→ What the task requires:
Set down again exactly the lines of the listing below that fall between the line holding "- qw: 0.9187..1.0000" and the line holding "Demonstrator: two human", inclusive.

Segment Start: Material provided

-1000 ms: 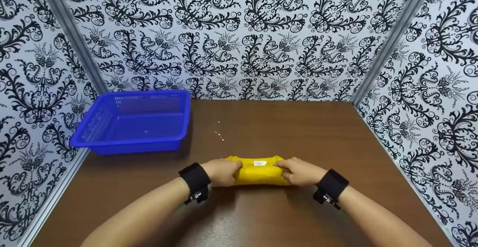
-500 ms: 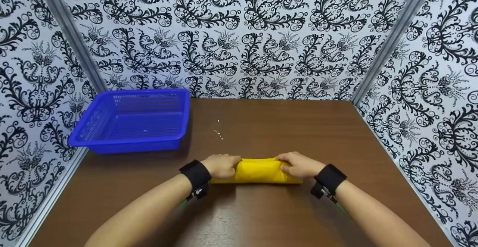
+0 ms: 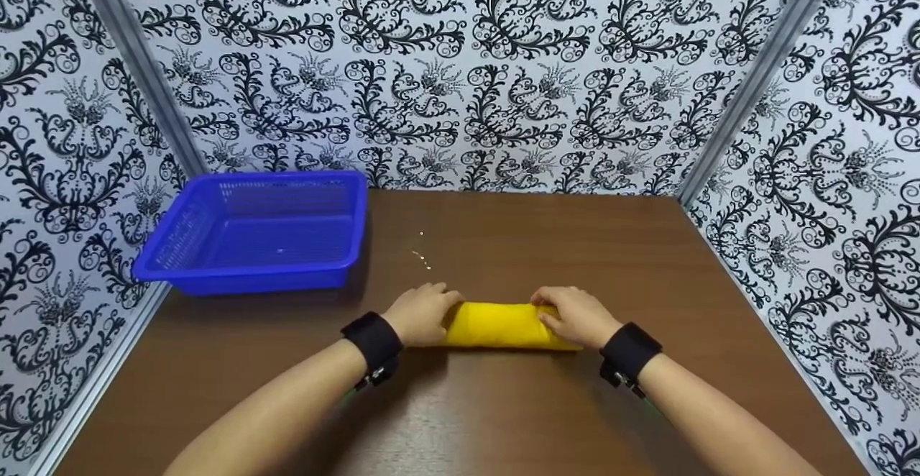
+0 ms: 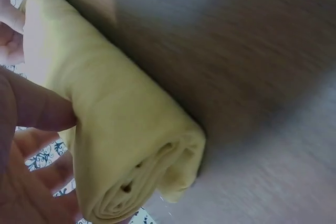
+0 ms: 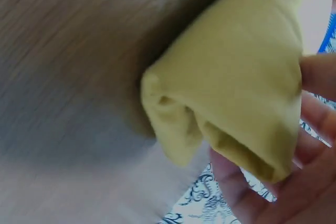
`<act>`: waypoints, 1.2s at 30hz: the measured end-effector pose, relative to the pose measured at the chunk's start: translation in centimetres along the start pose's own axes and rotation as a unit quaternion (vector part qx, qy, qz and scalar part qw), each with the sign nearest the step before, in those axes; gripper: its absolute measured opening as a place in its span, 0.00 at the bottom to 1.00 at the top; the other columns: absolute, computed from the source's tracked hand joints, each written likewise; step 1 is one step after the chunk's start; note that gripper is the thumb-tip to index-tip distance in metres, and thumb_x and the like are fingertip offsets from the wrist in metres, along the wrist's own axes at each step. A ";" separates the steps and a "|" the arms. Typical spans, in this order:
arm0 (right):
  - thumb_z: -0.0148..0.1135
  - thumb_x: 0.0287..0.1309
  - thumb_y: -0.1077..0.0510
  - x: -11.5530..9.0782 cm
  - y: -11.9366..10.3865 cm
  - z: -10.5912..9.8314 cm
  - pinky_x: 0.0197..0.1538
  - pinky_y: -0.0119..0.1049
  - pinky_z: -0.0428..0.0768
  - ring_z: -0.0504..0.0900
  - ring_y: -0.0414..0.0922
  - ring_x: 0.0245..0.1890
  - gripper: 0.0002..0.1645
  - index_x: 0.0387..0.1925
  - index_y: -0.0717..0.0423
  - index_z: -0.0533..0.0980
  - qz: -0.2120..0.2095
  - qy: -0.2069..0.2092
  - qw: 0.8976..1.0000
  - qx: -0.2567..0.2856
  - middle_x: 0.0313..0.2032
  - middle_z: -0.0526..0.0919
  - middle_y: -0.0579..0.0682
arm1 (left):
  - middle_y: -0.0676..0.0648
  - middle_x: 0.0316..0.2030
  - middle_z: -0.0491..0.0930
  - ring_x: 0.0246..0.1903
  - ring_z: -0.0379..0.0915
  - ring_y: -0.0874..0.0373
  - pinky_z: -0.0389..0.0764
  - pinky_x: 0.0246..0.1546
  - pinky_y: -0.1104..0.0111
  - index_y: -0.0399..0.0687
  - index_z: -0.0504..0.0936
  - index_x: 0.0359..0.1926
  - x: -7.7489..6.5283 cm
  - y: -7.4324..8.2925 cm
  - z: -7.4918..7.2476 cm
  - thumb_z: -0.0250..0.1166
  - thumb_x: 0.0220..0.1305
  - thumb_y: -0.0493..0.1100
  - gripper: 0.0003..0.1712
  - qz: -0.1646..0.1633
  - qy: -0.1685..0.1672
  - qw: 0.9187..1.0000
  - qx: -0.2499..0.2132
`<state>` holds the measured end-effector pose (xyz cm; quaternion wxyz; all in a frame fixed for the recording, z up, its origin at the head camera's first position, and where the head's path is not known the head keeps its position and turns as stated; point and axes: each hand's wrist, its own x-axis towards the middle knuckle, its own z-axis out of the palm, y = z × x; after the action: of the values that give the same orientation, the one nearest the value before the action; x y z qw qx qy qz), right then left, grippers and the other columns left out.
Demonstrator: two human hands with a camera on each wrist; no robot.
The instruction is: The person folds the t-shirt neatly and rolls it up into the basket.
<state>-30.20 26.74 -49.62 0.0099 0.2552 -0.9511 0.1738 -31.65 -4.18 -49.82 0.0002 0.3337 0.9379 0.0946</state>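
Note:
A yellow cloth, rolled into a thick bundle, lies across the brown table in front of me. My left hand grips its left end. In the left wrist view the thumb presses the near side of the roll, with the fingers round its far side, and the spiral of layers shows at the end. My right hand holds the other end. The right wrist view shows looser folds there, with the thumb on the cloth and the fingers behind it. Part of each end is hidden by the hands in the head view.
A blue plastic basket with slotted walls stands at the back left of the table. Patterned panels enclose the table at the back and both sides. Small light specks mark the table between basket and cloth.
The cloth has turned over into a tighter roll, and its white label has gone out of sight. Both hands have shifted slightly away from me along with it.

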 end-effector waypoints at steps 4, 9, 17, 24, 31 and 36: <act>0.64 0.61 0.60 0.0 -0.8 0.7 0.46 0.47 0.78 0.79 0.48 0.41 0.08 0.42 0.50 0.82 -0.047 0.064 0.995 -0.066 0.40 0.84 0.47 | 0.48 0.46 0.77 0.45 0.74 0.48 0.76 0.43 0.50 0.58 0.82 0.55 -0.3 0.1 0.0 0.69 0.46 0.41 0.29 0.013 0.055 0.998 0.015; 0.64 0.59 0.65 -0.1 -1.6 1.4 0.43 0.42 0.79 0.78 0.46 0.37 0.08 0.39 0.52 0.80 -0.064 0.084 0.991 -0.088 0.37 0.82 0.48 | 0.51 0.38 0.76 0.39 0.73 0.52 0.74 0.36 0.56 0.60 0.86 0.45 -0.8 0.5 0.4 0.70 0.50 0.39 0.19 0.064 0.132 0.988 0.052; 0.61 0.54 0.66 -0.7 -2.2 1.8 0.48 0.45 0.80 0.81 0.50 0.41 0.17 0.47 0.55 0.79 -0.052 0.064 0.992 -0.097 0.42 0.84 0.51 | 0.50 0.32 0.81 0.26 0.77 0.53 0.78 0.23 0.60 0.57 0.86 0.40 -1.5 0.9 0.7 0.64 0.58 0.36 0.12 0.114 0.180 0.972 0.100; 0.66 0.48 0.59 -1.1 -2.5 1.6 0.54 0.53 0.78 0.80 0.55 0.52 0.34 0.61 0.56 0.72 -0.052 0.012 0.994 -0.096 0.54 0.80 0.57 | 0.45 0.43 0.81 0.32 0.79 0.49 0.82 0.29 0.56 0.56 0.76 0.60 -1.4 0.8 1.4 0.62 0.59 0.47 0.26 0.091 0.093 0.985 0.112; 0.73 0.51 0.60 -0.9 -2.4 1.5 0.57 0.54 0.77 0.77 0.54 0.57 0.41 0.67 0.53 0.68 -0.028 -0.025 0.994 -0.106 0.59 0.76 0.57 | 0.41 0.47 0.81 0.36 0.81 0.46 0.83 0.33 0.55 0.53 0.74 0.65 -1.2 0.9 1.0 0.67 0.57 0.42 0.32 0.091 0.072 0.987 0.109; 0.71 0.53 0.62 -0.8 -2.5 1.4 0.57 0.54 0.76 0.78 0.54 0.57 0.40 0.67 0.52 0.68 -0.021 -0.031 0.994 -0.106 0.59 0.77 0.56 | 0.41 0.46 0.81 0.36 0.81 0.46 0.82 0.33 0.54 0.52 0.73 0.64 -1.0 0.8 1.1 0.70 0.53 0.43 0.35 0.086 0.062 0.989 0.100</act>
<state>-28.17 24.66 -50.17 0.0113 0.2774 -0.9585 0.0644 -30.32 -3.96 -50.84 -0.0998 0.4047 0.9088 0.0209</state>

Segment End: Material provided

→ Answer to this task:
  - qw: 0.9187..1.0000
  - qx: -0.2499..0.2132
`<state>` holds the measured end-effector pose (xyz cm; quaternion wxyz; all in a frame fixed for the recording, z up, its origin at the head camera's first position, and where the head's path is not known the head keeps its position and turns as stated; point and axes: each hand's wrist, its own x-axis towards the middle knuckle, its own z-axis out of the palm, y = z × x; after the action: of the values that give the same orientation, the one nearest the value before the action; x y z qw qx qy qz), right then left, grippers and the other columns left out.
Demonstrator: two human hands with a camera on each wrist; no robot.

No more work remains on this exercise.